(INPUT RECORDS)
################

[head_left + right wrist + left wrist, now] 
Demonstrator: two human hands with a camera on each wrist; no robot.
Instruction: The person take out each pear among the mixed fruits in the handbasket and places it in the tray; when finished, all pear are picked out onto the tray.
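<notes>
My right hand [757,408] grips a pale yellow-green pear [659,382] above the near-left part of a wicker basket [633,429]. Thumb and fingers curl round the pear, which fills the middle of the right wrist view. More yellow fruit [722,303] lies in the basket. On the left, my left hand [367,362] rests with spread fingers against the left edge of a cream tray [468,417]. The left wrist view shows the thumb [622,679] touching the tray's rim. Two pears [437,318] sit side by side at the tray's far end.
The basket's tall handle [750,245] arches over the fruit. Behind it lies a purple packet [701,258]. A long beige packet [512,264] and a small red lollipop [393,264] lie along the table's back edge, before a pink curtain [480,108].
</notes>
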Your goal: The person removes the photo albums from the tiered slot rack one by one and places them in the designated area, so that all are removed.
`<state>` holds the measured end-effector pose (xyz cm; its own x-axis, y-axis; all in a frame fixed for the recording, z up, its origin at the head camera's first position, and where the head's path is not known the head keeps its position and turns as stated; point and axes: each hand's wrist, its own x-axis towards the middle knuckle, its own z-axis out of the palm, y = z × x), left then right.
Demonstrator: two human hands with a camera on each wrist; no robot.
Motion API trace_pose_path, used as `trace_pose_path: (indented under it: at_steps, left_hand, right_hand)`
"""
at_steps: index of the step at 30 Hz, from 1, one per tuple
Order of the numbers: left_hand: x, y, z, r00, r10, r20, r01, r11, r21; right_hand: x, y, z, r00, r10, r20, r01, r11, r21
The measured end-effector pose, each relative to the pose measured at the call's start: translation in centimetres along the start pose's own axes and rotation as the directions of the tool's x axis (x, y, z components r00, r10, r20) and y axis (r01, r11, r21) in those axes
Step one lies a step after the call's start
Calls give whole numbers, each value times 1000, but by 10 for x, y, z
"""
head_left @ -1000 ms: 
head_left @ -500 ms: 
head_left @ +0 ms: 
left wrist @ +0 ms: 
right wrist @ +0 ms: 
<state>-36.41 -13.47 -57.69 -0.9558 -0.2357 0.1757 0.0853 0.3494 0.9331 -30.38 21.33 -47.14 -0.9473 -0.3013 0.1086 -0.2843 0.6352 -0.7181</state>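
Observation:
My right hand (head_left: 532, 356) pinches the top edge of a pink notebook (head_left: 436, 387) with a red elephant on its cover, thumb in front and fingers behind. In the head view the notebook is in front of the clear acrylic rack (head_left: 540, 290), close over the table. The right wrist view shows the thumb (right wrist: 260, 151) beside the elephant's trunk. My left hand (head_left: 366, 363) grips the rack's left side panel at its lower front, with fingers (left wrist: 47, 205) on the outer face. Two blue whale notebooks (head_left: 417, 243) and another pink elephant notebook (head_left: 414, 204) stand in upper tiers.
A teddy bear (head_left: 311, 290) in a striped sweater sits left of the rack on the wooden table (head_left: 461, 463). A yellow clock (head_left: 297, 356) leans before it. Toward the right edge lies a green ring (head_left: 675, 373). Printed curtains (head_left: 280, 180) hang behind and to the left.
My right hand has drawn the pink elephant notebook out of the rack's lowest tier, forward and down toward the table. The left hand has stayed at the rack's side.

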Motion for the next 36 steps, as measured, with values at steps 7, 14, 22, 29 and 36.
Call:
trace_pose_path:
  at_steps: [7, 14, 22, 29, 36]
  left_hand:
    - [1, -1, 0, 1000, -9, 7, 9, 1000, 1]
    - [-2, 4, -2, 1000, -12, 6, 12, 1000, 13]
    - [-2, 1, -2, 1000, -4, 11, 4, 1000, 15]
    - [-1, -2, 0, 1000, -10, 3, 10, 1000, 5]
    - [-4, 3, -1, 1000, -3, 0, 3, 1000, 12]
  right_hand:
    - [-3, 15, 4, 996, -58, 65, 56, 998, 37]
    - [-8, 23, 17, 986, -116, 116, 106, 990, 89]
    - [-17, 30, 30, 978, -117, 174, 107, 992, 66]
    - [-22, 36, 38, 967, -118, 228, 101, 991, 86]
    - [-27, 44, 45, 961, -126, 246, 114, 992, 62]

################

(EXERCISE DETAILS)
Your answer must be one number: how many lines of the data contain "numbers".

(OUTPUT BELOW)
2